In "Together and Apart in Brzezany: Poles, Jews and Ukrainians," historian and Holocaust survivor Shimon Redlich tells the story of the multi-ethnic community of Berezhany (Brzezany is the Polish-spelling of the city's name) in eastern Galicia, in the years 1919-1945, based on historical sources and on the memories of its former inhabitants, including those of the author.
The author writes in the conclusion, "Poles, Jews and Ukrainians lived side by side in Brzezany for years. They lived together and apart at the same time. Their 'togetherness' could hold only during periods of relative stability. When destabilization came, the Polish-Ukrainian-Jewish 'triangle' started to disintegrate. The unprecedented wartime circumstances and the brutality of life under both Soviets and Germans brought out the worst in human nature. Ordinary mortality was tested by extraordinary circumstances. Poles, Jews and Ukrainians lived through difficult and cruel times. But there was a difference: whereas Poles and Ukrainians reversed roles as oppressors and oppressed, the Jews were always powerless victims. Most of the Poles and Ukrainians survived the war. The Jews didn't."
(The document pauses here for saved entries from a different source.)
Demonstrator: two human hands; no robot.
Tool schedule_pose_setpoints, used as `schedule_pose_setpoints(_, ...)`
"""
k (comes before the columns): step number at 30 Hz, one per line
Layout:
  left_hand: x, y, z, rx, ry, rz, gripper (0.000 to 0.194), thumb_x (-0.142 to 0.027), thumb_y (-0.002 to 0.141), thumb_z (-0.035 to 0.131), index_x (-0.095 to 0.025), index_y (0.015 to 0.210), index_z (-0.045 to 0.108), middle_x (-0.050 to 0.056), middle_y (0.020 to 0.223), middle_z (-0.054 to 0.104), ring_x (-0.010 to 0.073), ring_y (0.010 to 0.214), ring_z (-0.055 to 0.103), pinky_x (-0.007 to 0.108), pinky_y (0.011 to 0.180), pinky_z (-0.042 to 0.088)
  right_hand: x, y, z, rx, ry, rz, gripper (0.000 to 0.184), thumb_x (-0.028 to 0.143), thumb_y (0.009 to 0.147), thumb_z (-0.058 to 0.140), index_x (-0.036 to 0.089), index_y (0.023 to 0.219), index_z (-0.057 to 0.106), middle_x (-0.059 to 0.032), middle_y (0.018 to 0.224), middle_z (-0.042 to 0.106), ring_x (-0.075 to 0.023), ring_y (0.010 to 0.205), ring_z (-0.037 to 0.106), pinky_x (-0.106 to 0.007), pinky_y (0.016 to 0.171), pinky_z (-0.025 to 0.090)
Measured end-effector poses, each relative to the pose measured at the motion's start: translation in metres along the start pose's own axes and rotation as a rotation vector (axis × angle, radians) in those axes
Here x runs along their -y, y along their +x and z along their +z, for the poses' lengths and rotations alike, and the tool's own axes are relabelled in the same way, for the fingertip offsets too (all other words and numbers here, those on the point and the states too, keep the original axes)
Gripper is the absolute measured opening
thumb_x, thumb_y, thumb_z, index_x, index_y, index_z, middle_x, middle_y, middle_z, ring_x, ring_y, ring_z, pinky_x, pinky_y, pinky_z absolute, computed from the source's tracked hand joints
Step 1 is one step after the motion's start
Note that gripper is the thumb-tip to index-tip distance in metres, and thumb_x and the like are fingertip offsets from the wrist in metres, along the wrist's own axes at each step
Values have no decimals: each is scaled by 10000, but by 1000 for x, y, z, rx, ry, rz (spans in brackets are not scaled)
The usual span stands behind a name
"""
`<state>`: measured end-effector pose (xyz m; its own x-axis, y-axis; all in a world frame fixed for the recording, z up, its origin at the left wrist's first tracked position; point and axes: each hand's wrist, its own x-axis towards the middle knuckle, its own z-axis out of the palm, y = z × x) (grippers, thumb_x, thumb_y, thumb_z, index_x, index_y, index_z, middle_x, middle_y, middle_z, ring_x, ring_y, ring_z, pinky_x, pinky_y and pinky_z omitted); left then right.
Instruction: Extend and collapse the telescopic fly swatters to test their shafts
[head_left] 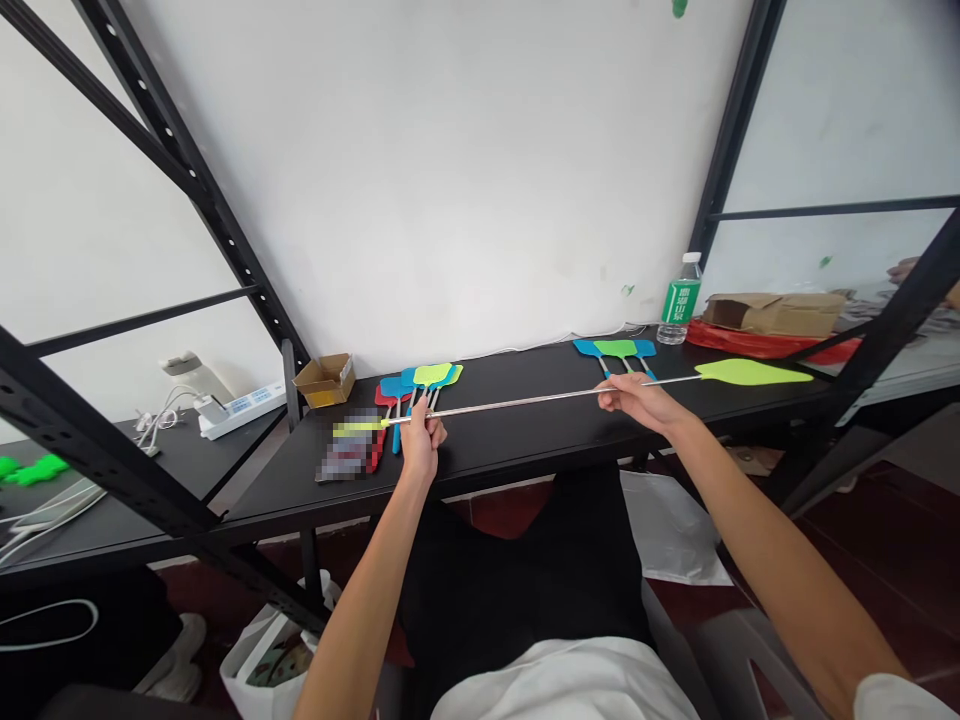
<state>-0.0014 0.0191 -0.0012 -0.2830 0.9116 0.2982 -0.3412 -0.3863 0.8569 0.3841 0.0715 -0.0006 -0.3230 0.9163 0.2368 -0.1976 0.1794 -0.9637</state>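
Stretching across the black table, a long fly swatter with a thin metal rod and a yellow-green head hangs just above the surface, its head at the right and its yellow grip at the left. The left hand is closed around the rod near the grip end; the right hand pinches the rod farther right, short of the head. Behind the left hand lies a bunch of coloured swatters, and three more swatters lie at the far edge. A small cardboard box sits far left, a green-labelled water bottle far right.
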Motion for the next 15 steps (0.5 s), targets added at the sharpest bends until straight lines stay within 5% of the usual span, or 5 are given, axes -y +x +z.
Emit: schedule_pose_setpoints(15,-1,0,-2,-70,-15,23,419,-368,871,574,-213,543,364,-69,453,316,63,376,305,235,426,303,41,0,-33,-730,531,-193,224,328,770,799,235,906,647,-1,876,717,-97,626,595,-179,467,448)
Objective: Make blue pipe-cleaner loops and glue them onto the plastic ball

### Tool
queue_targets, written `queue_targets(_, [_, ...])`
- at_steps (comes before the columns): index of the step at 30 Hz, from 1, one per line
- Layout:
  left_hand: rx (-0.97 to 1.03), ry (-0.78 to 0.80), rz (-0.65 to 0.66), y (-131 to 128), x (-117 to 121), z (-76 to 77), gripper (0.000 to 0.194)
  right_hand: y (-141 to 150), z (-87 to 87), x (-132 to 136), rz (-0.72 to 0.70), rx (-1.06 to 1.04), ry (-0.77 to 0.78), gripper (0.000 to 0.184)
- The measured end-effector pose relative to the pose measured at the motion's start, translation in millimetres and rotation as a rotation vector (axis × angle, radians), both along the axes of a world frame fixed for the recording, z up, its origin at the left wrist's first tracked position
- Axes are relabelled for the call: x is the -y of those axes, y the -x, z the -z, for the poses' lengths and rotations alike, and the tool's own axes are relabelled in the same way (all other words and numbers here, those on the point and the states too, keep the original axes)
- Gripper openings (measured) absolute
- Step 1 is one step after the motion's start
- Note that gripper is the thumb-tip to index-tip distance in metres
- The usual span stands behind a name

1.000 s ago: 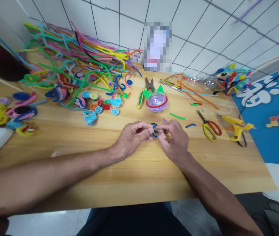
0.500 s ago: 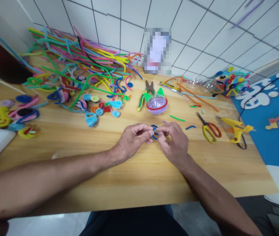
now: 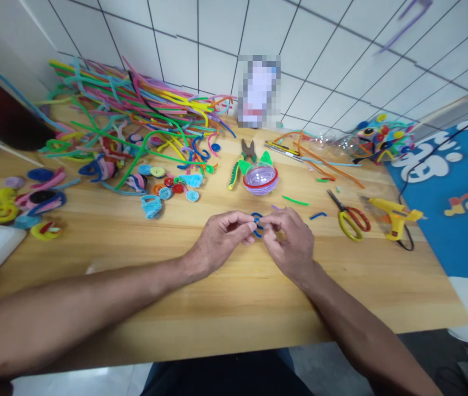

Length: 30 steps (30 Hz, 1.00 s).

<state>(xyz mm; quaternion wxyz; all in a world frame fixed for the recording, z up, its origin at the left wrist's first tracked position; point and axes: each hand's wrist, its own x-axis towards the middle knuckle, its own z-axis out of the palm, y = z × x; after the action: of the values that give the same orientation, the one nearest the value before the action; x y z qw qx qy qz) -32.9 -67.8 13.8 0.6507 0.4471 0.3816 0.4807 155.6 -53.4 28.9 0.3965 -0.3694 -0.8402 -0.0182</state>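
A curled blue pipe cleaner [image 3: 257,233] is pinched between my two hands, low over the table. My left hand [image 3: 229,237] grips it from the left with thumb and forefinger. From the right, my right hand [image 3: 288,237] closes its fingertips on the same piece, and part of the curl is hidden behind them. Just beyond my hands sits a purple coiled bowl shape [image 3: 261,181] with a red rim, a clear dome and two green ear-like pieces. A green pipe-cleaner scrap [image 3: 295,201] and a short blue piece [image 3: 317,215] lie near my right hand.
Scissors [image 3: 348,215] and a yellow glue gun [image 3: 397,215] lie to the right. Pliers [image 3: 248,152] rest behind the bowl shape. A large heap of pipe cleaners [image 3: 135,104] and several finished coils fill the back left. A phone [image 3: 256,93] leans against the tiled wall.
My hands stay pinched on the blue pipe cleaner, with only a slight shift of the fingers. The whole view has tilted a little.
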Motion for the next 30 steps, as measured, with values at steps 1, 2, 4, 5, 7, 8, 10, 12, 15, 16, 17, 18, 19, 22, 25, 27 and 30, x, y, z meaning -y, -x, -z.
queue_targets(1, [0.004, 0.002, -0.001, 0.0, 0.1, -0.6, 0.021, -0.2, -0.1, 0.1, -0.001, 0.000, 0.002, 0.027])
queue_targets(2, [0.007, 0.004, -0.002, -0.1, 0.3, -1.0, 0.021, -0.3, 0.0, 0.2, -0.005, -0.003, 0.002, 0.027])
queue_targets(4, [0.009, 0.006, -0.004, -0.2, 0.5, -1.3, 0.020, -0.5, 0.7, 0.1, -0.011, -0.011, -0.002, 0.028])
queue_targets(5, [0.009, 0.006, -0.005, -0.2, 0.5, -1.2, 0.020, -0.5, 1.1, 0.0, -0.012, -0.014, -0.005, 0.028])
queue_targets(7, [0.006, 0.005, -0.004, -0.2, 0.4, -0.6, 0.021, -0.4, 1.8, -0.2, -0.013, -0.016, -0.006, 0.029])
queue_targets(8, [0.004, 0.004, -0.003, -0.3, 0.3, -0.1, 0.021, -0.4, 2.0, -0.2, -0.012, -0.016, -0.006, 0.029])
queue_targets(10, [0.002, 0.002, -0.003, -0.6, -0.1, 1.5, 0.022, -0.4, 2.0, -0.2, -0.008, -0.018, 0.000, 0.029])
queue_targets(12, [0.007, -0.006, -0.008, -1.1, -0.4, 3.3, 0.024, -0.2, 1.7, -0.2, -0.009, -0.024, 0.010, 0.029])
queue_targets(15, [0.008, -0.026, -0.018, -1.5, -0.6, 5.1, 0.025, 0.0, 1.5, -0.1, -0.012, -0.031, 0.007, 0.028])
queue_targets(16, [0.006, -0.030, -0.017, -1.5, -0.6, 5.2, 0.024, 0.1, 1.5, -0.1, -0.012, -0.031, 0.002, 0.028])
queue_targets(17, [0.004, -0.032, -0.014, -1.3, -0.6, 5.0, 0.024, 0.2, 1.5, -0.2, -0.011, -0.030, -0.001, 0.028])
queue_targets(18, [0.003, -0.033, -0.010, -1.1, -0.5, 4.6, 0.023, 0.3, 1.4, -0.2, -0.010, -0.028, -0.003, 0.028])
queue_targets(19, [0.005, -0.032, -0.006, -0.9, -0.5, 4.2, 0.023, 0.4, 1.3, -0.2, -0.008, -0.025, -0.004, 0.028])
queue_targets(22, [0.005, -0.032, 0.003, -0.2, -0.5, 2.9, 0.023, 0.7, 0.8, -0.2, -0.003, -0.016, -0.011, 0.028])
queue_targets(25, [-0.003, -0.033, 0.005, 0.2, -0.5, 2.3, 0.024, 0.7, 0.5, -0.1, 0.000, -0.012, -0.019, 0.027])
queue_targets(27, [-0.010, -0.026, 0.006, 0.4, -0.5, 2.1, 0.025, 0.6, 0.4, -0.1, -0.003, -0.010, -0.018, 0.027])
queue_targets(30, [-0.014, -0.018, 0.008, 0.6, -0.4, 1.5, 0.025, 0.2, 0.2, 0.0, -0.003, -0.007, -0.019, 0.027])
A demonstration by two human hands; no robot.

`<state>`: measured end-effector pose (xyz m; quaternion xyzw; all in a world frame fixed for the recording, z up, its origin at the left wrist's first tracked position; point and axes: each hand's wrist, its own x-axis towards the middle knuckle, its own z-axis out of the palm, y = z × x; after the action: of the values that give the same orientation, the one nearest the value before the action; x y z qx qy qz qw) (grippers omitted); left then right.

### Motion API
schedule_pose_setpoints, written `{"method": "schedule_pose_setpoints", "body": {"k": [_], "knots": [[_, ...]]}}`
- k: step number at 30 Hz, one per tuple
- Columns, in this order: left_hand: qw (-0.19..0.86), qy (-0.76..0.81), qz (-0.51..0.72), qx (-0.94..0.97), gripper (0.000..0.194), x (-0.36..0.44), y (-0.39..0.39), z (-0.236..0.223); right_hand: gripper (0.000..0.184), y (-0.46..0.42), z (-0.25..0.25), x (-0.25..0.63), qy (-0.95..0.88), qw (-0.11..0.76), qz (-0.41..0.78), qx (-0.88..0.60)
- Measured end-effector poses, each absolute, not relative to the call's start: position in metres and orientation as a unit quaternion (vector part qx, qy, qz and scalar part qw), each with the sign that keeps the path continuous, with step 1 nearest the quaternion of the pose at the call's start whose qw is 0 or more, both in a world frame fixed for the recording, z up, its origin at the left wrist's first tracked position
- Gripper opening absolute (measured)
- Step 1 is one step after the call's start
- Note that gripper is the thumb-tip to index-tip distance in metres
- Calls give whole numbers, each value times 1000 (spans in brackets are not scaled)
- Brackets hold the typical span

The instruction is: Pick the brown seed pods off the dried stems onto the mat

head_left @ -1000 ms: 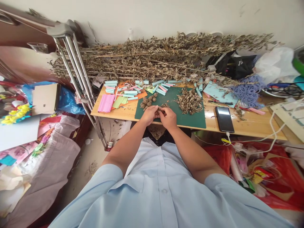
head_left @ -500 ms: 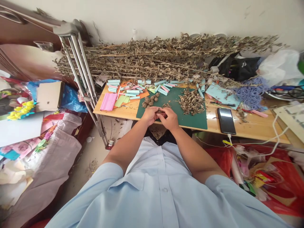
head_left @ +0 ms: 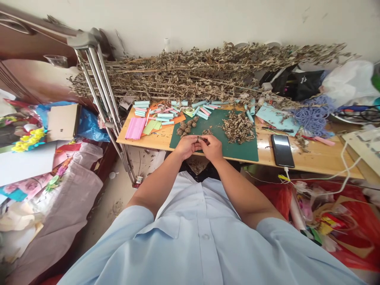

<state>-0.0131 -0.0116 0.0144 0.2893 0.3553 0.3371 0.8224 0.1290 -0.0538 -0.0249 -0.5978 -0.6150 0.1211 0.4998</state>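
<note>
My left hand (head_left: 187, 146) and my right hand (head_left: 212, 146) meet at the near edge of a green cutting mat (head_left: 237, 153). Between their fingertips is a small wad of dried leaves (head_left: 202, 140), mostly covered by the fingers. Both hands are closed on it. Just beyond my left hand lies a cluster of several brown balls of rolled dried leaf (head_left: 186, 126). A little pile of crumbled leaf (head_left: 207, 132) sits right behind the fingers. To the right on the mat is a larger heap of loose dried leaves (head_left: 238, 127).
Long dried leafy stalks (head_left: 190, 71) stretch along the wall. Rolled blue and pink papers (head_left: 164, 115) lie at left on the wooden table (head_left: 311, 158). A phone (head_left: 282, 150) with a cable rests at right, near purple yarn (head_left: 313, 113). Metal crutches (head_left: 102, 91) lean at left.
My fingers have shifted slightly around the wad, with the left fingers a bit more spread. The view has tilted very little. Everything on the table stays put.
</note>
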Motion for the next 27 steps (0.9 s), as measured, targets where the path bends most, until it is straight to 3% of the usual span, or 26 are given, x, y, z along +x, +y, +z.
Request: {"method": "schedule_pose_setpoints", "body": {"k": [11,27], "knots": [[804,348,340,342,5,-12,-19,11,21,-53,-29,130,-630,497,114,-586],[750,389,388,368,29,-3,-23,11,24,-58,-29,128,-675,466,68,-568]]}}
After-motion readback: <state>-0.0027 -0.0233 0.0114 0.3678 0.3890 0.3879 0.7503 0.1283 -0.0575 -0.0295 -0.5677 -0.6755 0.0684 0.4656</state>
"The research and writing of this book were both a professional and a personal experience for me," the author notes. "As a historian I wanted to place my past within a wider historical context ... Going back to Brzezany made me happy. Was I chasing after my good childhood years, before life was shattered? Did I look for proof that once I too had a normal life?..."
Prof. Redlich was 6 years old when the Germans invaded Berezhany. On his research visit to Berezhany, Mr. Redlich reunites with the families of Karol Codogni, a Pole, and Tanka Kontsevych, a Ukrainian (to whose memory the book is dedicated), both of whom risked their lives to hide him from the German troops. The complicated ethnic undertones and tensions in Berezhany were the result of the numerous times the city changed hands. It was held by Poland, the Hapsburg Empire, the Soviet Union and Germany.
Prof. Redlich currently holds the Solly Yellin Chair in Lithuanian and East European Jewry and lectures on modern European history at Ben-Gurion University in Israel.